The bagging process can be customized to fit the needs of a model. To ensure an accurate model, the bootstrap training sample size should be close to that of the original set. Also, the number of iterations (trees) of the model (forest) should be considered to find the true OOB error. The OOB error will stabilize over many iterations so starting with a high number of iterations is a good idea.

Shown in the example to the right, the OOB error can be found using the method above once the forest is set up.
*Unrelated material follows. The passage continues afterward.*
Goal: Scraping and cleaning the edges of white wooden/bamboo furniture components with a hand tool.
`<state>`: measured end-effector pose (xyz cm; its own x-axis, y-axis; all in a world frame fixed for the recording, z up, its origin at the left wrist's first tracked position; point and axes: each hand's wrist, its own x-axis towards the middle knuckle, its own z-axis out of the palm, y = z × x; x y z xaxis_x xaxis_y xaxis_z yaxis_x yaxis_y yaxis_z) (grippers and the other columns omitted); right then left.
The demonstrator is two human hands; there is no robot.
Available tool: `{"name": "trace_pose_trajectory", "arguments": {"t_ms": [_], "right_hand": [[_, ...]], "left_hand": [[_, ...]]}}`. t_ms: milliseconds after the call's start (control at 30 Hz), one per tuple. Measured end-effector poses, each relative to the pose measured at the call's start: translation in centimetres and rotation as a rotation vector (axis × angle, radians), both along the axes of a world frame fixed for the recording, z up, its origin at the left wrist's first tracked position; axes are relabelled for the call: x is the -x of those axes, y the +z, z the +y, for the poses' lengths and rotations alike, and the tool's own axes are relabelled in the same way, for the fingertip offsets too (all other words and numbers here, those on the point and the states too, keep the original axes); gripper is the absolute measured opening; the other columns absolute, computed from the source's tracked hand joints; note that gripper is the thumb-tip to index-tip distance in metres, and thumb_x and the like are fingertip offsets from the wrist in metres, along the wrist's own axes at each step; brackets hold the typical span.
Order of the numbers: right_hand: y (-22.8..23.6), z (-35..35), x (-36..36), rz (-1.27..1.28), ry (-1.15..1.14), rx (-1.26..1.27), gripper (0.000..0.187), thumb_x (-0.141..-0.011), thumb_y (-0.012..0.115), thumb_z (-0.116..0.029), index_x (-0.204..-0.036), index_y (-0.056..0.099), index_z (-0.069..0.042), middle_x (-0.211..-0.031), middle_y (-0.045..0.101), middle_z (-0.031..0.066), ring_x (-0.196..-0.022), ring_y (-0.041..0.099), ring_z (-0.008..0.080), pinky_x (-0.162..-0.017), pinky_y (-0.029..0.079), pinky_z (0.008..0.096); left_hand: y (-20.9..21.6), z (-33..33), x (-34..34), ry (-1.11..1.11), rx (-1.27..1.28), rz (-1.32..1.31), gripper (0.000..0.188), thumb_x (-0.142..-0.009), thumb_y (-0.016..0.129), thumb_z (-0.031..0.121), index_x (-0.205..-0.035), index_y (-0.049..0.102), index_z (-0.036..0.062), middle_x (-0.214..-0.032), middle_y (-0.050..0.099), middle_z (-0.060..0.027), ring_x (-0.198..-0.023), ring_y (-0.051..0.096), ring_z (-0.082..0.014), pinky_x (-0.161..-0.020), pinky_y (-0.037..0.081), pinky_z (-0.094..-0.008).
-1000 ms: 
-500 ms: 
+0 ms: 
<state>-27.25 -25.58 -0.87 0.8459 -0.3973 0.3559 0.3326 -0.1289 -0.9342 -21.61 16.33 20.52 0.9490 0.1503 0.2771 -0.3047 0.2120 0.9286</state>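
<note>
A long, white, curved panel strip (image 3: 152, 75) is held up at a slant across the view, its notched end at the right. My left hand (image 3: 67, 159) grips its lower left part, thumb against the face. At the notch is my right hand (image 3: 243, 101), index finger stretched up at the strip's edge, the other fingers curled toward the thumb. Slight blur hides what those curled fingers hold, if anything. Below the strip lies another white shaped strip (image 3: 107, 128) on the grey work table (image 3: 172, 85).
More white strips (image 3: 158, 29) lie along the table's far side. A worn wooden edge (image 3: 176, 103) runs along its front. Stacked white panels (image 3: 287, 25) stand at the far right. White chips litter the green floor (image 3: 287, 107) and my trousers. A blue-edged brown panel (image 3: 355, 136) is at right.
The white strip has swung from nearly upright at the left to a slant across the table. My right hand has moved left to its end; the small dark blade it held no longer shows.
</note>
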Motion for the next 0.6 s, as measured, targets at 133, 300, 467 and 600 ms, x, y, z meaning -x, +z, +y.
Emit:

== Comparison to cross-validation ==
Out-of-bag error and cross-validation (CV) are different methods of measuring the error estimate of a machine learning model. Over many iterations, the two methods should produce a very similar error estimate. That is, once the OOB error stabilizes, it will converge to the cross-validation (specifically leave-one-out cross-validation) error. The advantage of the OOB method is that it requires less computation and allows one to test the model as it is being trained.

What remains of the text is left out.